We are more and more dependent on irrigation for the food we eat, but the impact of water quality on food products and industries is often underestimated.
Population growth, increasing incomes and dietary changes have meant a need for greater food production, and, globally, an estimated two billion people do not have regular access to safe and sufficient food. Water plays a central role in food production, as crop yields are higher from irrigated land. Some 40 per cent of crop production worldwide is harvested from irrigated land, which can be cultivated more than once a year under favourable water and climate conditions. Globally, about 70 per cent of abstracted water is used in agriculture.
Risk factors
One of the biggest risks from irrigation is an increase in salt in the soil, which can reduce crop yields. About 34 million hectares, or 11 per cent of global irrigated land, are affected by salinization, 77 per cent of which is in Asia, particularly in Pakistan, China and India.
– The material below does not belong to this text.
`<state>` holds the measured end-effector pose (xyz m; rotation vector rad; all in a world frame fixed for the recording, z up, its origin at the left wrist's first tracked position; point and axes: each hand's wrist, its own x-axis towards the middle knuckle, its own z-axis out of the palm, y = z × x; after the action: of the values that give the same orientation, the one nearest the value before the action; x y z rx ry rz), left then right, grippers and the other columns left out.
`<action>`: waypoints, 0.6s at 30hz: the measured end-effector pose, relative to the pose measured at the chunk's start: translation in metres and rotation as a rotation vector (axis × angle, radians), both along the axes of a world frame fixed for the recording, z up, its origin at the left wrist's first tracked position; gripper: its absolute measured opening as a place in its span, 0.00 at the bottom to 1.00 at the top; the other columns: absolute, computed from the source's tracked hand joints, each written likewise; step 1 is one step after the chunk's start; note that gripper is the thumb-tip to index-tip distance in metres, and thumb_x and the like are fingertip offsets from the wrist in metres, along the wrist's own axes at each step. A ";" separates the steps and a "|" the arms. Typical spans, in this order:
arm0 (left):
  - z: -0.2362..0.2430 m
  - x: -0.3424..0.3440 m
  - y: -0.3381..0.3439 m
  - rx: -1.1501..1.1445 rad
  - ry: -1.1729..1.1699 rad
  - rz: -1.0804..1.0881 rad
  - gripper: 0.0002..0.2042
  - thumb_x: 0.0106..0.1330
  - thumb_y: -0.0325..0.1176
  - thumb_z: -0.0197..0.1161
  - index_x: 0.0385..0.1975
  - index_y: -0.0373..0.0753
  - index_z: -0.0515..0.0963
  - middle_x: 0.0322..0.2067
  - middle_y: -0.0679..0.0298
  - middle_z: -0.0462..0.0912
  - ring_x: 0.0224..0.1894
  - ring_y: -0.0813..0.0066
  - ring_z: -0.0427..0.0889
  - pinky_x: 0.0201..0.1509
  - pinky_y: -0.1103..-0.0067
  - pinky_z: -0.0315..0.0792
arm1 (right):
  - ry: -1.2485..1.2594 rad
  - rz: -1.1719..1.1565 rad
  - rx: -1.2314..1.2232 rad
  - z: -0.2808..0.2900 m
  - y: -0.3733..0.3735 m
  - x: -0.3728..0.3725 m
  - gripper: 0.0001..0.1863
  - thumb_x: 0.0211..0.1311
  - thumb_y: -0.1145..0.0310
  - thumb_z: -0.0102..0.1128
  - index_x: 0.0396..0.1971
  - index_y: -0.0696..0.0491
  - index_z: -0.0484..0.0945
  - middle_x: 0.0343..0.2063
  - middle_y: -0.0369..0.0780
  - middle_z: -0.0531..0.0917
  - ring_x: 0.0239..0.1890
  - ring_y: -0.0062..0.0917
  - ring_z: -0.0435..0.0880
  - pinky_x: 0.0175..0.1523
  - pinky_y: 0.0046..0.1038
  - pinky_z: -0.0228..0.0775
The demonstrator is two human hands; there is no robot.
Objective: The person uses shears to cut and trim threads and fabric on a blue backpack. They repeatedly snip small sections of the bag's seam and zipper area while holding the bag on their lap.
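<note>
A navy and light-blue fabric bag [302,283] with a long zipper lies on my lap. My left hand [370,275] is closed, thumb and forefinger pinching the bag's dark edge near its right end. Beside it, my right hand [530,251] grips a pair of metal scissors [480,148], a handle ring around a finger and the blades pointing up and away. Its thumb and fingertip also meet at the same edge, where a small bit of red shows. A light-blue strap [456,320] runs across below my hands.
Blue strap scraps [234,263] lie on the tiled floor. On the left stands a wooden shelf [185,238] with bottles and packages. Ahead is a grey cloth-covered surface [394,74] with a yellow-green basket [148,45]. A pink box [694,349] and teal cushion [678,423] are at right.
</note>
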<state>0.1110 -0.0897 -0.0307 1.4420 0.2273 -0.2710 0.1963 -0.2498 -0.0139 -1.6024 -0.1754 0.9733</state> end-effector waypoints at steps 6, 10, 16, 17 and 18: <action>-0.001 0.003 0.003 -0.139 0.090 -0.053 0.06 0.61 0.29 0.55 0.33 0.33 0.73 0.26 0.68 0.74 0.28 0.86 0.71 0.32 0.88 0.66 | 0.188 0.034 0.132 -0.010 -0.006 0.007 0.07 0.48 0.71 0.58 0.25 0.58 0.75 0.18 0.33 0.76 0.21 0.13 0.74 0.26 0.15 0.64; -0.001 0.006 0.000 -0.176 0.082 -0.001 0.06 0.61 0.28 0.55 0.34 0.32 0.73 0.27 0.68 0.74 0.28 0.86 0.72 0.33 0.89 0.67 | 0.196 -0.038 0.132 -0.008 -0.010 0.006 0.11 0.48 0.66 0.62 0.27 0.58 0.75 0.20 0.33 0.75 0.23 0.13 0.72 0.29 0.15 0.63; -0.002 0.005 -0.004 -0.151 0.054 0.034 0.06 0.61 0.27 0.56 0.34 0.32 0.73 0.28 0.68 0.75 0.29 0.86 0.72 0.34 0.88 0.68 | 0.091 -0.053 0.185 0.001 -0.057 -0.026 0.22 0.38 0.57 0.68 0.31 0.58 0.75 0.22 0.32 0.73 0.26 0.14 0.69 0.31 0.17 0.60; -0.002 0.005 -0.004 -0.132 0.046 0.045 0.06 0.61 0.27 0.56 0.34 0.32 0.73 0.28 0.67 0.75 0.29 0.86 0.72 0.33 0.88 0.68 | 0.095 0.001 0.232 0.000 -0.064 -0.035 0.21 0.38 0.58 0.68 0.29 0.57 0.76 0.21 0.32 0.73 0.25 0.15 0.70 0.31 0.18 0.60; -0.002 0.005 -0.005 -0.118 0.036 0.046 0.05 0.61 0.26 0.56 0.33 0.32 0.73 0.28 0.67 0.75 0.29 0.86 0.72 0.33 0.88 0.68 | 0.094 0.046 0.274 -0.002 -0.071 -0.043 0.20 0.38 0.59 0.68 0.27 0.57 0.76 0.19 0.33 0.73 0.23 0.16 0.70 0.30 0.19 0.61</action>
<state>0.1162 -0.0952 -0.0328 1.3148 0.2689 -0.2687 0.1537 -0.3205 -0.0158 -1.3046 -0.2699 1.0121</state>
Another risk is arsenic, which can accumulate in topsoil. It also bioaccumulates in vegetables, rice and other crops, which poses a risk for food-chain contamination and human health. Arsenic is present in trace amounts throughout the Earth’s crust and may leach into groundwater. If that groundwater is then used for irrigation, food safety may be compromised. In South Asia, more than 154,000 km² of agricultural land may be irrigated with water that exceeds the World Health Organization guideline for arsenic.
Fish and shellfish produced by aquaculture in cages both contribute to water-quality deterioration and are at risk from it. Nutrient pollution – nitrogen and phosphorus run-off from fertiliser use or untreated wastewater – can contribute to harmful algal blooms in aquaculture ponds.
Other pollutants, including microplastics and Triclosan, an antibacterial and antifungal chemical used in hygiene products, flow to rivers and seas from sewage systems and poorly handled solid waste. These could enter the food chain and have an impact on human health. River basins with high Triclosan and microplastics inputs are mainly located in Europe, India, China and some individual sub-basins in South and North America.
What it all means
Food safety is affected by the quality of water used in irrigation, and also by that along the entire supply chain from food production to consumption. Water used in each step of the supply chain can be a source of exposure to various contaminants, such as pathogens, heavy metals, persistent organic pollutants, Triclosan and microplastics.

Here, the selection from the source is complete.